*Exercise goal:*
Scan the lines below for the string "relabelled" and report how many lines contain it, giving only the number.

*Saved entries:*
#####
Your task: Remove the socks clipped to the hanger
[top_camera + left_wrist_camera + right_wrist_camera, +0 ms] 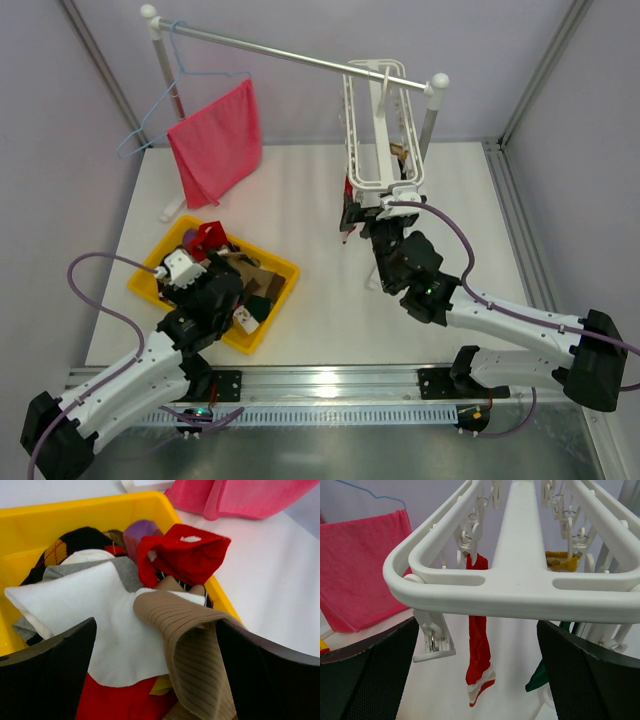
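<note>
Right wrist view: a red sock [479,645] hung clipped to the hanger [520,587] near the table's far right corner. My right gripper [480,672] stood spread beneath. I judged I should pinch high by the clip and pull straight down. My left gripper [155,675] was spread over the bin [75,515].

A white table [330,290] carries a yellow plastic bin [287,268], set askew near its front-left corner. Two white rail posts stand toward the back, the left post [160,70] with its foot [172,212] near the bin and the right post [430,115] well apart.
</note>
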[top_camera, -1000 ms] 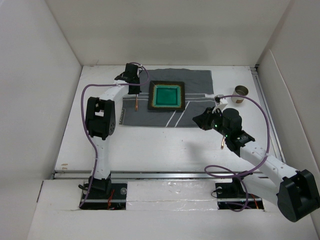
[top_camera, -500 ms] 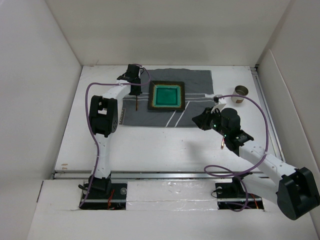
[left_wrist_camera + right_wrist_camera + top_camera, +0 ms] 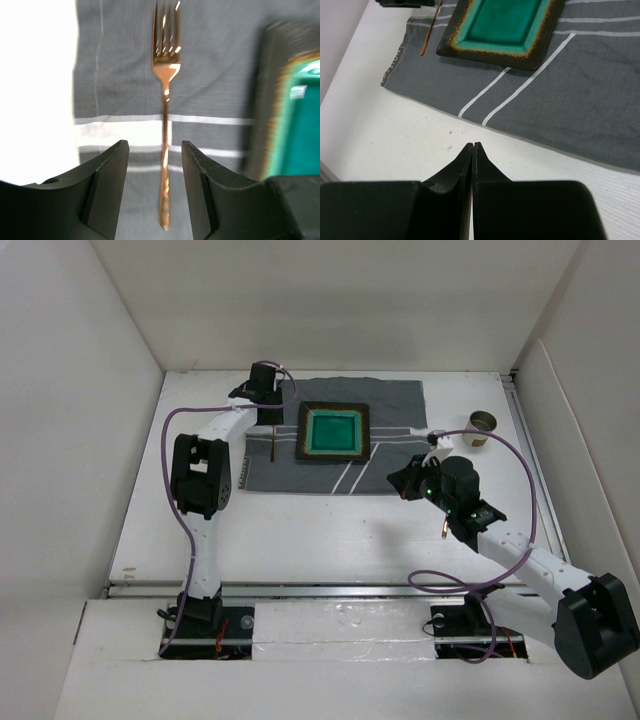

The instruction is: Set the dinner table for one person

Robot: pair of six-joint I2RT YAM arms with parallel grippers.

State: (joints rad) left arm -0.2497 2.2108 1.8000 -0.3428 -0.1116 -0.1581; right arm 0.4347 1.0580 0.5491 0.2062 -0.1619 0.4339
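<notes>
Your left gripper [image 3: 152,150] hangs with its jaws apart. The copper fork [image 3: 166,70] lies between them, and as far as I can tell neither finger touches the handle. The fork rests flat on the grey striped mat [image 3: 220,75], tines pointing away from the fingers. It lies just beside the dark rim of the green plate [image 3: 265,100] and roughly parallel to it (a fair place setting).

I judge the step in hand to be the let-go, so lift straight up. Any sideways drift would let a finger catch the handle and skew the fork.

Your right gripper [image 3: 473,146] is pressed closed with nothing visible between its fingers, over bare tabletop just off the mat's near edge. Another copper utensil [image 3: 443,527] shows beside that arm, partly hidden. A small cup [image 3: 482,426] stands well off to the right.

The dinner table [image 3: 35,75] is the white surface under all of it, showing bare around the mat.
</notes>
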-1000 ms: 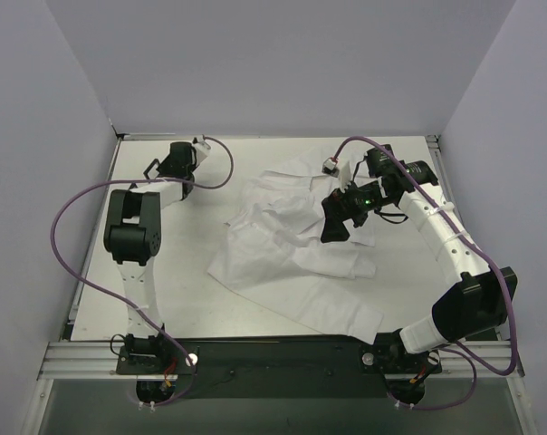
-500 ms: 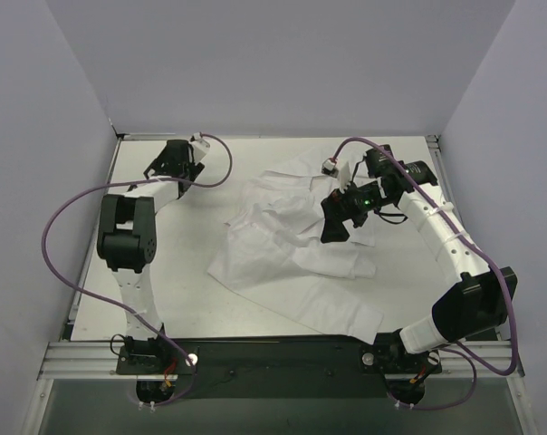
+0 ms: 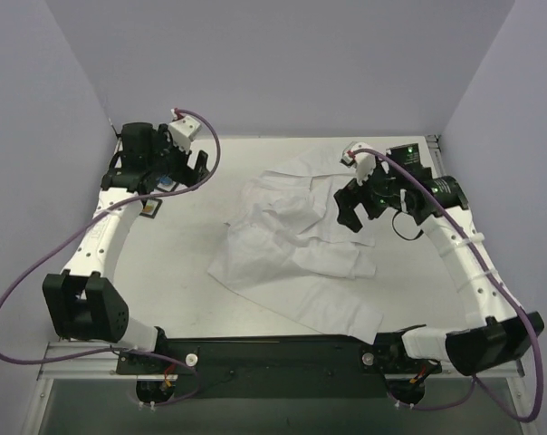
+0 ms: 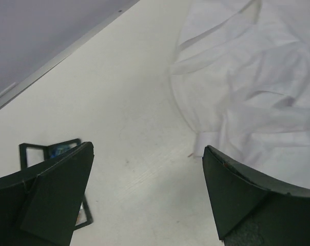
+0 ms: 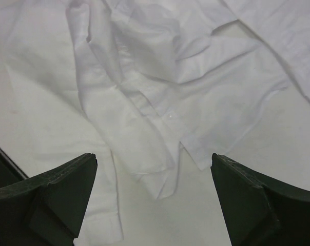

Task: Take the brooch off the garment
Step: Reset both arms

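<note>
**Item 1. white shirt** [image 3: 296, 254]: thin cloth, collared, lying crumpled and part-folded on the table [image 3: 187, 272], middle to right. Judged light, limp and quick to bunch or drag. A pinch takes only the top layer, so hold it at a hem or placket edge. No pin can be made out on the fabric in either wrist view.

**Item 2. small dark frame** [image 4: 50, 151]: has a blue centre and lies flat on bare table at the far left, well apart from the shirt. Probably the brooch (too small to be certain). Judged stiff, light and easily skidded. Best taken across its outer edges from above, and the pin at its back could snag.

**Item 3. left gripper** [image 4: 147, 154]: fingers spread wide with nothing between them, the frame just beside its left finger.

**Item 4. right gripper** [image 5: 154, 159]: fingers spread wide and empty, hanging over the shirt's folded front.
</note>
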### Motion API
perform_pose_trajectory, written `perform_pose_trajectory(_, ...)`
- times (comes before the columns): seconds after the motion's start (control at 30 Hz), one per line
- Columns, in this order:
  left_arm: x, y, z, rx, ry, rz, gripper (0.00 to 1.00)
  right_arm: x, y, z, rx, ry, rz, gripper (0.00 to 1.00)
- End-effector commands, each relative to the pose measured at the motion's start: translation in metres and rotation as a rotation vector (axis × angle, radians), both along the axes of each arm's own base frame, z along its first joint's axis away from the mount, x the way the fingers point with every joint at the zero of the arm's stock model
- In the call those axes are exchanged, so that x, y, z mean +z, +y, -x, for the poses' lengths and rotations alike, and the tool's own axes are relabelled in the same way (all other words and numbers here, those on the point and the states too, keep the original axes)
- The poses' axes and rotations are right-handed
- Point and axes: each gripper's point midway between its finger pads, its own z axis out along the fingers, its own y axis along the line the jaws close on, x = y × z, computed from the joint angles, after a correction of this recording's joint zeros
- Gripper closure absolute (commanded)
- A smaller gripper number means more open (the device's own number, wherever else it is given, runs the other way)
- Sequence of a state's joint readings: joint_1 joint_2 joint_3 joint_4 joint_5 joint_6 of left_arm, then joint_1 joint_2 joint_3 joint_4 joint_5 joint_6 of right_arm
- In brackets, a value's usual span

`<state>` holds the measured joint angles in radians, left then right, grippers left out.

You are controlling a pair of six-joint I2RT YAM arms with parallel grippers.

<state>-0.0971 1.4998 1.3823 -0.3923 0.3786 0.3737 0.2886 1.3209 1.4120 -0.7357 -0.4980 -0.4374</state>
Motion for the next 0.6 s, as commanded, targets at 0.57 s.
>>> perform_pose_trajectory(0.57,0.095,-0.032,0.134,-0.315,-0.011,0.393,0.03,0.090,-0.042,0.032,-0.185,-0.520,-0.081,0.00)
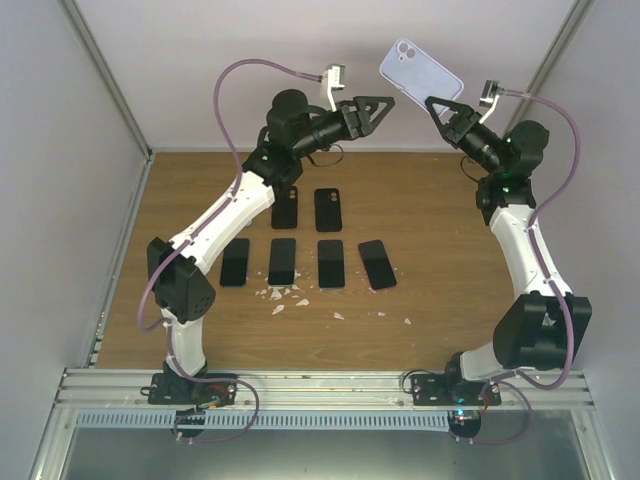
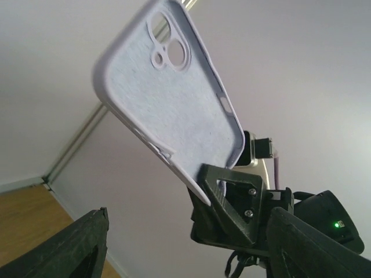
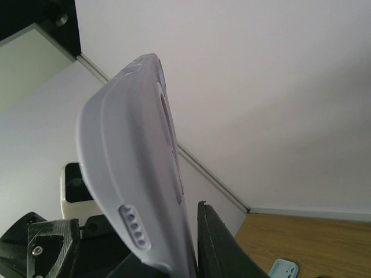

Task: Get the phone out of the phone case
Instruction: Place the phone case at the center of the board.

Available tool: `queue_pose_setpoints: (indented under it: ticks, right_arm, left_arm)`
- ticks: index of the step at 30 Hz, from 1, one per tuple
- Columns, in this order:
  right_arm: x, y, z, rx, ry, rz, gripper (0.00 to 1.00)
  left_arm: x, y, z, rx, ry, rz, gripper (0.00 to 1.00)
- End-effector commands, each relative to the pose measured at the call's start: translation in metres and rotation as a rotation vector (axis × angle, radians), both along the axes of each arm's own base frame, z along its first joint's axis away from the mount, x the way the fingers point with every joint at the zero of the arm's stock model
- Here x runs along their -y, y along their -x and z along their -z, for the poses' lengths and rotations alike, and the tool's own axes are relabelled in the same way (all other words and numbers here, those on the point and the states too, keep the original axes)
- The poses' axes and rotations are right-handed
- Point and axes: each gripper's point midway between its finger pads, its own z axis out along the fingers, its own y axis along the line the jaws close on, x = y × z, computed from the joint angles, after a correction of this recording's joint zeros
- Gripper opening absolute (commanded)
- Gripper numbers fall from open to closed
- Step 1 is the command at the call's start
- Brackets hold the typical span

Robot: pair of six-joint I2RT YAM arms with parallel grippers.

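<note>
**Lilac case held in the air, phones flat on the desk**

From the overhead camera I see the right pincer (image 1: 437, 105) raised high over the far edge of the desk (image 1: 440, 270). It is pinching the lilac phone case (image 1: 420, 72) by one lower corner. The case stands tilted, with its camera end pointing up and away from the arm, well above the wood and touching nothing else.

The left pincer (image 1: 383, 104) is raised to about the same height, just beside the case and aimed at it. Its fingers (image 2: 69, 249) are spread wide with nothing between them, and they do not touch the case.

My left wrist camera looks straight into the open side of the case. It shows a pale felt-like lining and light coming through the camera cut-outs at the top. The right pincer's black fingers are clamped on the bottom corner. My right wrist camera shows the same case edge-on, with its curved back and a small row of holes in the bottom edge.

Down on the desk six dark phones (image 1: 331, 264) lie flat, two in a back row and four in a front row. The left arm partly covers one in the back row. I cannot tell which of them belongs to this case. A few white scraps (image 1: 285, 295) lie just in front of the front row.
</note>
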Motion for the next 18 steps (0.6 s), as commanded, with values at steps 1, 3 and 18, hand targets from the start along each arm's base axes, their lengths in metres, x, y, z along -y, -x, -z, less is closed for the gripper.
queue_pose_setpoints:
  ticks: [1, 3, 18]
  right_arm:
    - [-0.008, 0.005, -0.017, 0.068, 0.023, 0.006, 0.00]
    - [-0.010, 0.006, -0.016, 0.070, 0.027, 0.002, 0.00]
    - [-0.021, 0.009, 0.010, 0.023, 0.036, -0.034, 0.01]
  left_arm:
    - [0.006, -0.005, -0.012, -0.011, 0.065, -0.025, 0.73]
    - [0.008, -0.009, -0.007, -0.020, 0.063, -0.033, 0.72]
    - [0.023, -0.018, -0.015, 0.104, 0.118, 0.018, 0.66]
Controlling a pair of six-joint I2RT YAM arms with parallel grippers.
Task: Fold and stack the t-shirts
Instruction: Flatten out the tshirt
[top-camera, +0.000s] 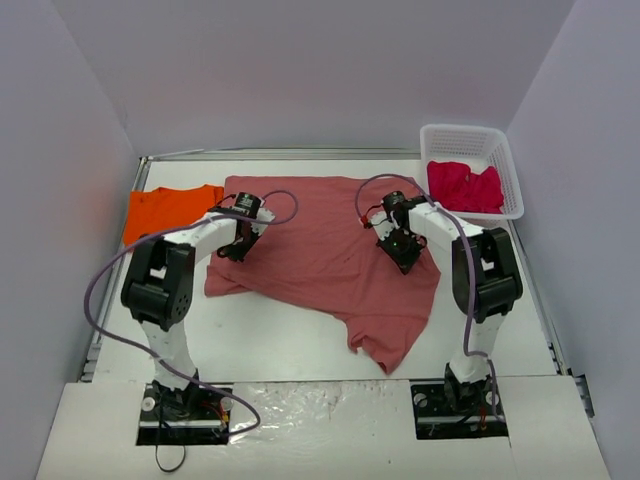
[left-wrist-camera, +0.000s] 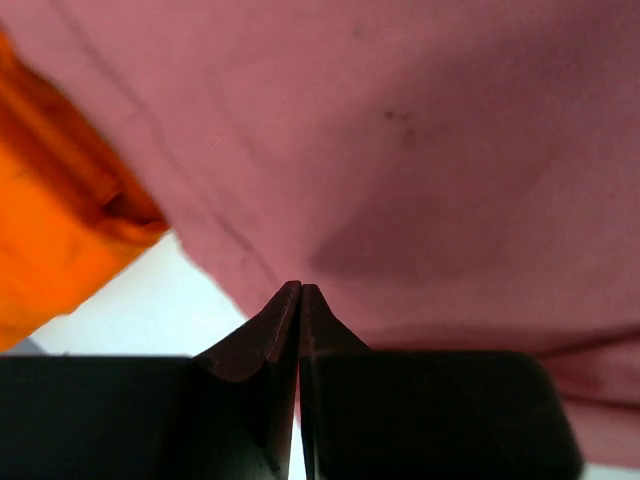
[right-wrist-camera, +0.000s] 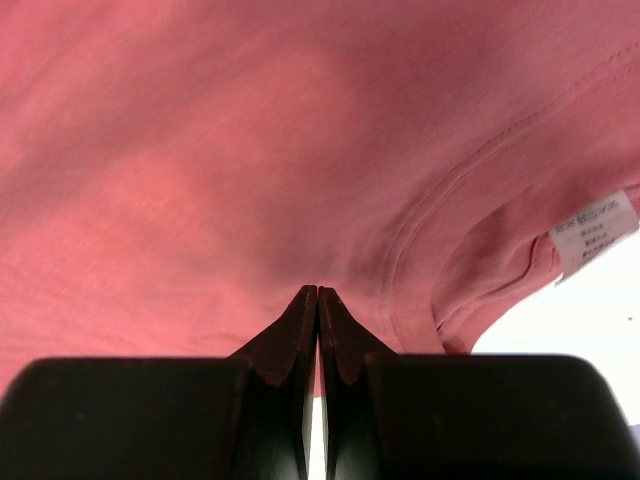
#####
*Your response:*
2